(Task requirements) Each line of the data must be copied exactly.

++++ Dataset excerpt ++++

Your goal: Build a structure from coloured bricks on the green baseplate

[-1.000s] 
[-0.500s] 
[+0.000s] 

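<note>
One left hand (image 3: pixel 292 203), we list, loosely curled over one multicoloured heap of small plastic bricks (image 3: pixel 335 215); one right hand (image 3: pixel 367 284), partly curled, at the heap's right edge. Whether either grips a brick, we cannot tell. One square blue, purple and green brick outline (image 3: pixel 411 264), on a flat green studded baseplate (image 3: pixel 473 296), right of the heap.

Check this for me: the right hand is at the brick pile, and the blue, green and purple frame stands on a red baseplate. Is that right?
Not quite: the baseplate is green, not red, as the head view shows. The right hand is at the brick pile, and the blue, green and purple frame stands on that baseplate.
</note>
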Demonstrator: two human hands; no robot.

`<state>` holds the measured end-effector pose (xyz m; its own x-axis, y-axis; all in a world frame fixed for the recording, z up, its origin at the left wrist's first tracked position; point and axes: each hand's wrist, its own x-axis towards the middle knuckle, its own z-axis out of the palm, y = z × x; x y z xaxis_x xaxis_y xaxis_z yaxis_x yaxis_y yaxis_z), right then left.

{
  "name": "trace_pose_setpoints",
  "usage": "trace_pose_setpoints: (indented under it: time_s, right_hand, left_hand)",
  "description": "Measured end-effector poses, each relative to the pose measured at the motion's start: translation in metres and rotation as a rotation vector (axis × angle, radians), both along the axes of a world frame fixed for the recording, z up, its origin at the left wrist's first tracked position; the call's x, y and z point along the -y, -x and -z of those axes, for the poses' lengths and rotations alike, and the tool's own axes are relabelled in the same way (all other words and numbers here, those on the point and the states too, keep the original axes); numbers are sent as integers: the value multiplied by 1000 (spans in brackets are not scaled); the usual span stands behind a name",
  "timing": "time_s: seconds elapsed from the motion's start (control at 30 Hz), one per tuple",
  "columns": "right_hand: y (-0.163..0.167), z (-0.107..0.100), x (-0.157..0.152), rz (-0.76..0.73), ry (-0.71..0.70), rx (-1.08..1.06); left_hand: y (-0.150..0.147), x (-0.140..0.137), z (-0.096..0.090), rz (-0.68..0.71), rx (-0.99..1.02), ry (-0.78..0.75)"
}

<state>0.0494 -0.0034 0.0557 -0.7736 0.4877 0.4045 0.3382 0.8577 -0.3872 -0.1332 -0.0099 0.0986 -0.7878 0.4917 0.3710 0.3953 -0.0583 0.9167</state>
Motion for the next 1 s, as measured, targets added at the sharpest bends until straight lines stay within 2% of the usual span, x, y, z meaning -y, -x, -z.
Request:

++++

(Written solution)
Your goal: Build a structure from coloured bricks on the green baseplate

[-1.000s] 
[-0.500s] 
[+0.000s] 

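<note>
One left hand (image 3: pixel 292 203), we list, loosely curled over one multicoloured heap of small plastic bricks (image 3: pixel 335 215); one right hand (image 3: pixel 367 284), partly curled, at the heap's right edge. Whether either grips a brick, we cannot tell. One square blue, purple and green brick outline (image 3: pixel 411 264), on a flat green studded baseplate (image 3: pixel 473 296), right of the heap.

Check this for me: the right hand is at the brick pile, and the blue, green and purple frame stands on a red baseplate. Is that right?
Not quite: the baseplate is green, not red, as the head view shows. The right hand is at the brick pile, and the blue, green and purple frame stands on that baseplate.
</note>
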Demonstrator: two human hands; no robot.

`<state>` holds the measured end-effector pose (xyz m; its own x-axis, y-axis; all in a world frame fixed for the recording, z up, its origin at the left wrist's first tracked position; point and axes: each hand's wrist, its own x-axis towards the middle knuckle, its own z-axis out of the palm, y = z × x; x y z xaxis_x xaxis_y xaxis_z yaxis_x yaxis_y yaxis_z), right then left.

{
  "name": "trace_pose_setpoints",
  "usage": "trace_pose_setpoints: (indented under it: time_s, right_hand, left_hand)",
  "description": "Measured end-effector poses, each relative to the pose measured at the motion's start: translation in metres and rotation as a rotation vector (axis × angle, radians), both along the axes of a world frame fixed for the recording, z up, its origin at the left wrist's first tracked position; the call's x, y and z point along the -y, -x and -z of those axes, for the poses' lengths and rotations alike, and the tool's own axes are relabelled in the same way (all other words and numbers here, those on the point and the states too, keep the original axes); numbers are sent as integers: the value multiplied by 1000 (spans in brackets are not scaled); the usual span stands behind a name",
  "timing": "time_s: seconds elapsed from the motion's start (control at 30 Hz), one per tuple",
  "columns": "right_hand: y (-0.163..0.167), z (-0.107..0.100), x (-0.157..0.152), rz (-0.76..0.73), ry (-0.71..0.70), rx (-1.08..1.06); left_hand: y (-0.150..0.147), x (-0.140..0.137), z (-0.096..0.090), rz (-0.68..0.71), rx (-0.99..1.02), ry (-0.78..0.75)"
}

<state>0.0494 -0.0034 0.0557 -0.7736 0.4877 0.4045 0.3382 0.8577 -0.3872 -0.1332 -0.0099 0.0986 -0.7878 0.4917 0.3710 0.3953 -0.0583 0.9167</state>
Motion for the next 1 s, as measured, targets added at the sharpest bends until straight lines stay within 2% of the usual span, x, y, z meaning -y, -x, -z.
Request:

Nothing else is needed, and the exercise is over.